> Work instructions:
Print the entire listing below word for word, excluding its pictures.

(Beginning of Data shown)

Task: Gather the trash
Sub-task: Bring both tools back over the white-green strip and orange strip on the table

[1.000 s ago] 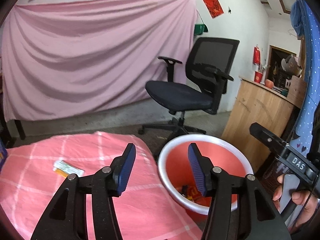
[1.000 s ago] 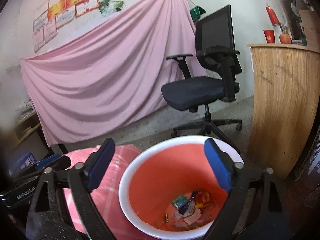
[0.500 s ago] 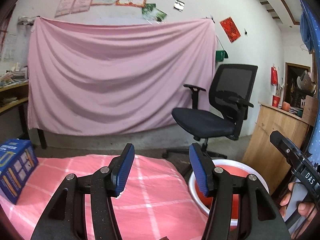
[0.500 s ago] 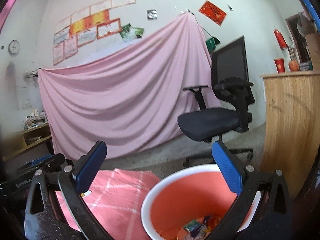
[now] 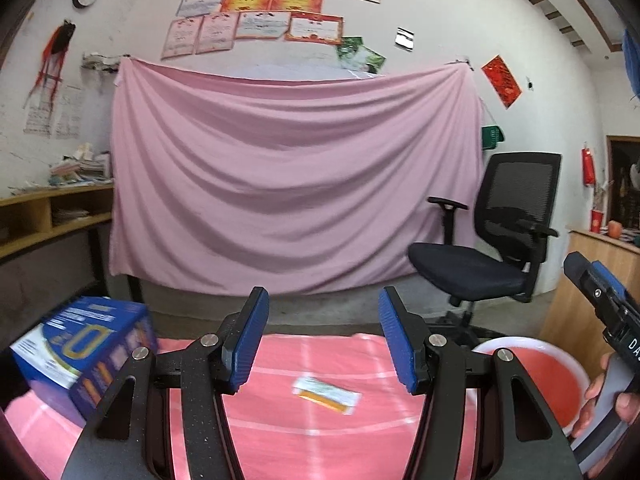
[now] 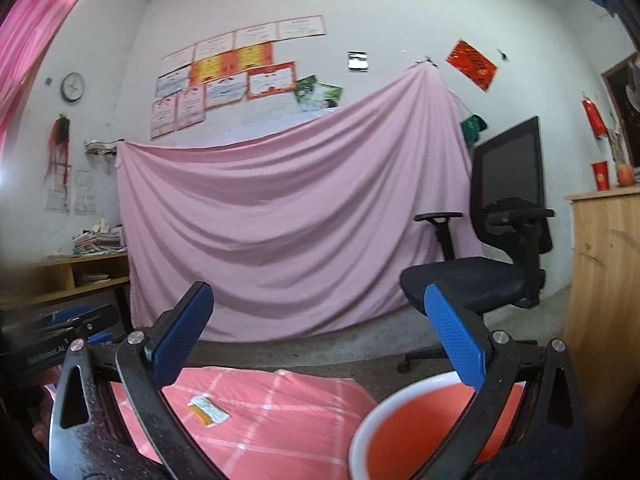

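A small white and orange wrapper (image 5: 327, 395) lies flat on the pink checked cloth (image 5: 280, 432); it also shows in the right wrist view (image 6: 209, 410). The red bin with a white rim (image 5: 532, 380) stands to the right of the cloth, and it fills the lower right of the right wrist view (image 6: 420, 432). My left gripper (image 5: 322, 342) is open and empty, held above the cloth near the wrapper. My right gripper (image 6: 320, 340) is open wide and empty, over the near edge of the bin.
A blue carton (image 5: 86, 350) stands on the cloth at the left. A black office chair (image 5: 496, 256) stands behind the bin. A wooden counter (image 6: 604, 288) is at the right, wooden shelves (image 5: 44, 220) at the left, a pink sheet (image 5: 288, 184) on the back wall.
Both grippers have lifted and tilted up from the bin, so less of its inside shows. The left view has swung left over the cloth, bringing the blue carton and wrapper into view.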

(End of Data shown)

> Solved problem:
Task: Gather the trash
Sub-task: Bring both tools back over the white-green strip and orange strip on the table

[1.000 s ago] 
[1.000 s ago] 
[0.500 s ago] 
[0.500 s ago] 
[now] 
[now] 

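A small white and orange wrapper (image 5: 327, 395) lies flat on the pink checked cloth (image 5: 280, 432); it also shows in the right wrist view (image 6: 209, 410). The red bin with a white rim (image 5: 532, 380) stands to the right of the cloth, and it fills the lower right of the right wrist view (image 6: 420, 432). My left gripper (image 5: 322, 342) is open and empty, held above the cloth near the wrapper. My right gripper (image 6: 320, 340) is open wide and empty, over the near edge of the bin.
A blue carton (image 5: 86, 350) stands on the cloth at the left. A black office chair (image 5: 496, 256) stands behind the bin. A wooden counter (image 6: 604, 288) is at the right, wooden shelves (image 5: 44, 220) at the left, a pink sheet (image 5: 288, 184) on the back wall.
Both grippers have lifted and tilted up from the bin, so less of its inside shows. The left view has swung left over the cloth, bringing the blue carton and wrapper into view.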

No additional answer is needed here.